Prókop miró el pan de especias, pero no fue capaz de alargar la mano.
«No hace falta».
«Si es gratis».
«No como dulces».
Respondió sin pensarlo. Hacía tanto tiempo que Prókop no comía dulces que ya ni recordaba por qué.
El escribiente se encogió de hombros y guardó el pan de especias.
Prókop cogió la pluma. No le temblaba la mano. Se alistó como porteador del Levantamiento General, en la brigada que recorrería el sector oriental, y solo al trazar la última letra preguntó:
«¿Por qué lugares discurrirá el sector?»
El escribiente deslizó un dedo por la hoja oficial.
«El fuerte de Pereimishche, Paso Seco y después la divisoria de aguas». El dedo se detuvo. «Aquí, junto al antiguo cortafuegos, hay un paraje. Una quemada, creo».
Prókop se acomodó mejor el baúl.
Aquella noche, en la posada, reordenó los papeles de su padre para colocarlos más apretados. Entre los legajos de peticiones había dos cosas que no recordaba.
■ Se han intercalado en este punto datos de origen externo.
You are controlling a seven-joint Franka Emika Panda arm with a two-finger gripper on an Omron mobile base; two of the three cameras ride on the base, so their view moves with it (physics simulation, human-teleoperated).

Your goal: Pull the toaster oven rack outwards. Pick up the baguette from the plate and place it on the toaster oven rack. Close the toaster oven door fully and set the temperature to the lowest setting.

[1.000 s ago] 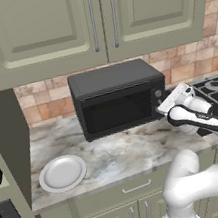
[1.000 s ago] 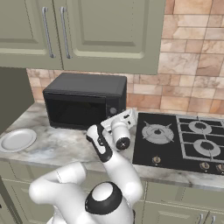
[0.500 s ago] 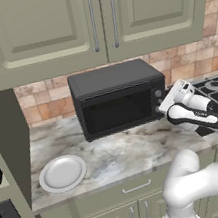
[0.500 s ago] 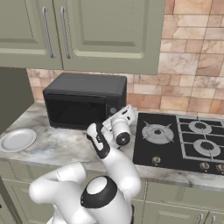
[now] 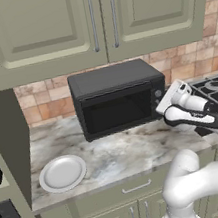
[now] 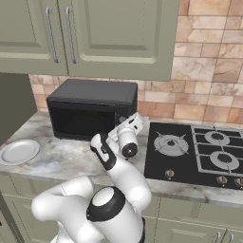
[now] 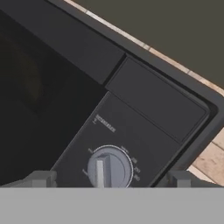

La primera era una lista de los alumnos de la escuela de su padre: cuarenta y seis nombres ordenados por años, con anotaciones sobre adónde se había marchado cada cual después de que la aldea dejara de recibir provisiones. Su padre había mantenido la lista hasta el último invierno, como si siguiera demostrando que Quemada estaba viva.
La segunda era una hoja antigua, trazada antes incluso del Levantamiento General y del nacimiento de su padre. Estaba dibujada a mano. El extremo oriental del mapa se prolongaba más allá de una cordillera que Prókop no conocía y, al otro lado, aparecía señalado un mar.
En todas las hojas oficiales que Prókop había visto en su vida, al este solo había taiga y el borde blanco del papel.
Volvió a envolver la hoja antigua en el lienzo y la escondió debajo de todas las peticiones.
La ley podía negarse a reconocer la herencia de Prókop, pero los papeles de su padre seguían perteneciéndole.